What Niemöller said may have been the inspiration for Martin Luther King’s famous statement, “Injustice anywhere is a threat to justice everywhere” (“Letter from Birmingham Jail”).

Either way, the message is clear. What tyrannts do to one person, they end up doing to others. What affects one affects all.

But his famous statement is not the whole story about himself as a pastor in Nazi Germany, not by a long shot.

Indeed, the surprising, even startling, truth is that early in his ministry Martin Niemöller was a Nazi sympathizer.

He voted for the Nazis in 1924, was drawn to Hitler’s campaign to make Germany great again, and was convinced that Hitler would help bring about the establishment of conservative Protestantism as Germany’s state church.

He celebrated the decision by President Paul von Hindenburg to appoint Hitler Chancellor, and was a public supporter of Hitler in the 1933 Reichstag elections after Hindenburg’s sudden death that opened the door to Hitler merging the offices of President and Chancellor into one, thus, establishing himself as Germany’s sole political leader (Der Fuhrer).

This is the largely unknown story about Niemöller that Martin Hockenos tells in detail in his book, Then They Came for Me: Martin Niemöller, the Pastor Who Defied the Nazis.

Niemöller could write about the Nazis taking away the socialists, the trade unionists, the Jews, and many others such as the communists, the gypsies, the ministers who spoke against Hitler because he watched it all during the time period between 1933 and 1937 and said nothing.

A primary reason he did was his conservative Christian beliefs that made him susceptible to Hitler’s lies about the Jews and his affinity to Christianity that served as a confirmation to the biases and prejudices Niemöller already held.

While he did not accept the Hitler doctrine of a superior Aryan race that the German Christian Movement fully embraced, Niemöller was firmly committed to the supremacy of conservative Christianity as the foundation for German life.

For all practical purposes Niemöller was what we today would call a Christian Nationalist, so much so, Hockenos says, that the renown Swiss theologian Karl Barth who was teaching in Bonn, Germany during this period harshly criticized Niemöller and the Young Reformers Christian Movement of which he was a member over their support for Hitler.

Bart, of course, was the primary author of the Barmen Declaration of 1933 that opposed the church’s submission to Hitler and became the theological basis for the emergence of the Confessing Church of Germany that resisted Hitler.

Its most notable leader, theologian Dietrich Bonhoeffer, joined Bart in being critical of Niemöller and the Young Reformers, describing them, says Hockenos, as “naive, starry-eyed idealists” who were foolish to believe devotion to Hitler was compatible with devotion to the church.

By 1937 Niemöller had finally realized how wrong he was about Hitler and Nazism.

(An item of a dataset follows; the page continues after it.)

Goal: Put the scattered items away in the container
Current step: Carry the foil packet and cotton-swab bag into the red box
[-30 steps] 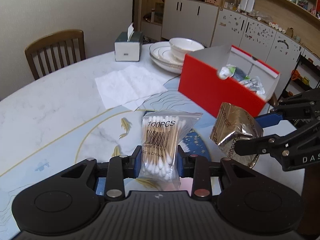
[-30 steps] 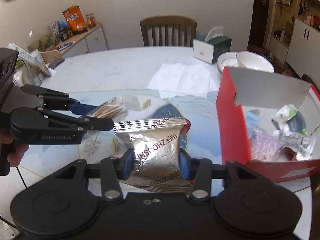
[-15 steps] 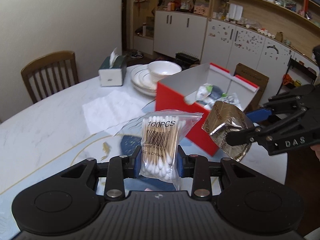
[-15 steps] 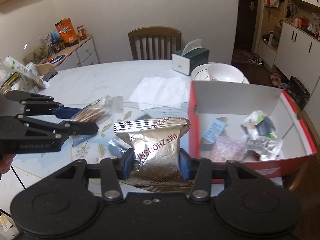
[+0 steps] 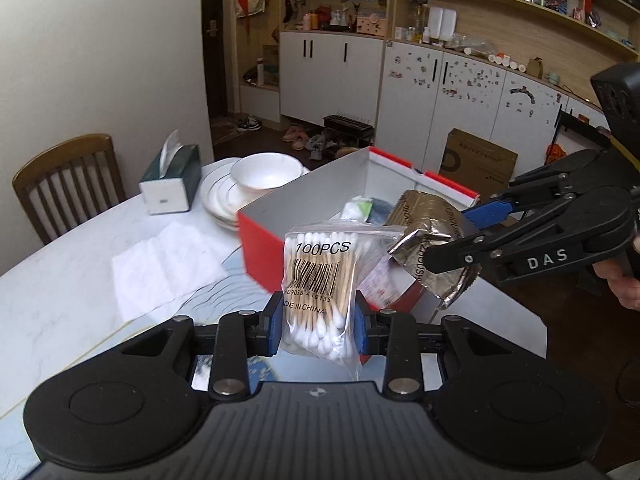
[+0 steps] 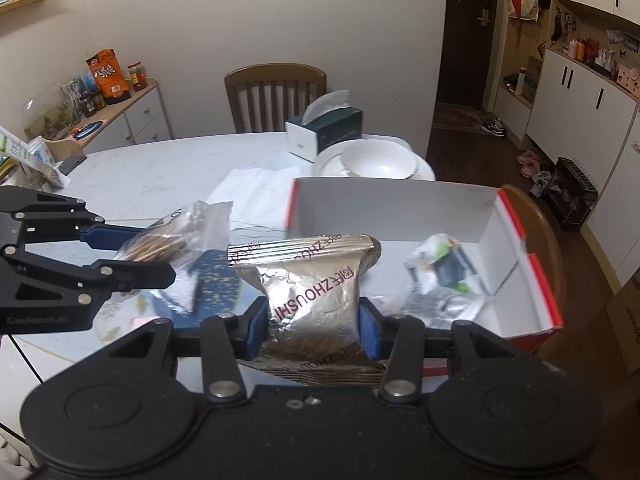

More than that, he put his mouth where his moral conscience was, boldly using the pulpit at the prestigious St. Anne’s Church in Berlin-Dahlem to urge his congregation to oppose both.

For the “good trouble” he created, he was arrested, jailed, and eventually spent the next eight years in two different concentration camps until the war ended.

One of those was Dachau, and, according to Hockenos, it was the experience of a post-war visit to Dachau with his wife, Else, that led Niemöller to write the words for which he is most remembered.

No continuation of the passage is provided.